The company's operating revenue increased by 14.1 percent year over year to Rs. 678 crore in Q4 FY25 from Rs. 595 crore in Q4 FY24. From Rs. 477 crore in Q4 FY24 to Rs. 540 crore in Q4 FY25, Net Operating Income (NOI) also experienced a strong 13.2 percent increase.

Additionally, the distribution to stakeholders increased by 38.7 percent, from Rs. 283 crore in Q4 FY24 to Rs. 392 crore in Q4 FY25, demonstrating enhanced returns and solid financial performance. With a gross leasing of over 2.8 million square feet in Q4 of FY25, the company's total leasing for FY25 came to about 7.61 million square feet.

The renovation of a whole building at Mindspace Madhapur in Hyderabad, which has a leasable area of over 1.5 million square feet and is entirely pre-leased to a sizable MNC Global Captive Center, marked a significant milestone. With a 17.4 percent spread in Q4 of FY25 on 1.1 million square feet and a 22.8 percent spread for FY25 on 3.6 million square feet of re-let space, the company also posted strong re-leasing spreads. In-place rent reached about Rs. 71 per square foot per month, and the mark-to-market (MTM) spread on rentals rose to about 13.4 percent. Rentals experienced robust rise throughout major micro-markets, especially in Madhapur, Hyderabad.

Ramesh Nair, CEO and MD of Mindspace REIT said, “FY25 has been a record-breaking year for us, our best since listing. We achieved our highest-ever annual gross leasing of 7.6 msf and delivered a strong quarterly distribution of Rs. 392 Cr, up 39 percent YoY, the highest growth since listing. Net Operating Income for the quarter grew 13 percent YoY to Rs. 540 Cr, and committed occupancy rose to 93 percent. With 3.6 msf already pre-leased, demand for top-quality office space remains robust across our portfolio. Our NAV has grown by 10 percent driven by rising rentals across our micro markets, accretion from acquisitions and completion of pre-committed buildings.

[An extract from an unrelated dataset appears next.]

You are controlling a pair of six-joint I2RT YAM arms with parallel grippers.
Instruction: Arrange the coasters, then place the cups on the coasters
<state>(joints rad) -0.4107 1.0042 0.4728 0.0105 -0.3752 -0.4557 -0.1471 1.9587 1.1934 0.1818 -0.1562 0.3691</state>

We remain optimistic about the long-term outlook for our portfolio, which is underpinned by the quality of our assets, trusted tenant relationships, and proactive leasing efforts. Moreover, our focus on strategic acquisitions and steady development progress positions us well for sustained long-term growth.”

🍪 Do you like Cookies?

We use cookies to ensure you get the best experience on our website. Read more...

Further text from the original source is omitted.